UPDATE 1-ECB funding to Italy banks tops 200 bln eur in Dec
* ECB funding rises to 209.995 bln eur from 153.2 bln eur
* ECB held first ever 3-yr liquidity tender in Dec.
* Longer-term ECB funds to Italy banks more than doubled
(Adds details)
MILAN, Jan 9 (Reuters) - Funding from the European
Central Bank to Italian lenders rose sharply to nearly 210
billion euros in December as banks in the country took advantage
of an unprecedented offer of longer term ECB funds, data from
the Bank of Italy showed on Monday.
Reliance on ECB funding for Italian lenders has risen
sharply since the end of June, when total borrowing stood at
41.3 billion euros, mirroring growing funding strains caused by
the euro zone sovereign debt crisis.
The ECB injected 489 billion euros at its first-ever tender
of three-year funds on Dec. 21. Italian banks took 116 billion
euros, securing nearly 24 percent of the total, three sources
told Reuters in December.
The Bank of Italy data showed that domestic banks held 160.6
billion euros in longer-term ECB funds at the end of December,
more than double the 68.4 billion euros of a month earlier.
By contrast, Italian lenders lowered their participation to
the ECB's main refinancing operations in December, with total
funding from the seven-day tenders falling just below 50 billion
euros from 83.4 billion euros at the end of the previous month.
At the end of November total ECB funding to Italian banks
stood at 153.2 billion euros.
Fears that European banks will struggle to raise capital to
withstand the spreading debt crisis have intensified since
Unicredit priced a rights offer at a deep discount
last week. The Italian bank's shares have since lost 37 percent
of their value and trading in rights to buy into the bank's
closely watched cash call have been suspended.
Domestic banks are predicted to be the main buyers of debt
Italy is expected sell at an auction later this week, details of
which are due to be announced on Tuesday.
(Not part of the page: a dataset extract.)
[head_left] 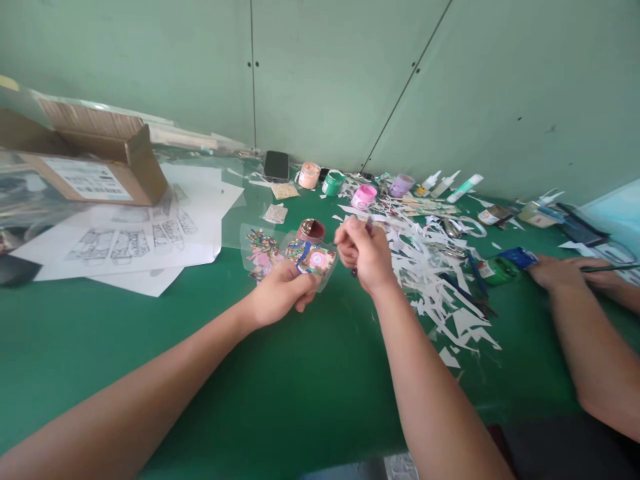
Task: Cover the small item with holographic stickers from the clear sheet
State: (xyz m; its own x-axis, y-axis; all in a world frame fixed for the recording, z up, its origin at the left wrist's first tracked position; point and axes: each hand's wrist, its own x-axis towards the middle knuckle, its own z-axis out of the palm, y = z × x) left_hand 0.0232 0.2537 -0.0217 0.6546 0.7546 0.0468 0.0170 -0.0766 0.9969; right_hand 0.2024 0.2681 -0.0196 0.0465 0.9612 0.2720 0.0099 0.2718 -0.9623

The Treasury will also give details later on Monday of a
planned sale of shorter-dated t-bills.
Yields on Italian 10-year bonds have risen above the 7
percent level regarded as unsustainable for public finances, and
the country's debt offers hefty returns for banks borrowing at
ultra-low rates from the ECB.
Italy's debt sale and a Spanish auction on Thursday will
provide 2012's first major test of investors' willingness to
plough more money into the euro zone's troubled sovereigns.
Both countries are struggling to convince investors they can
raise enough cash to repay a mountain of debt due in 2012
despite low growth, weak public finances and downgrade threats.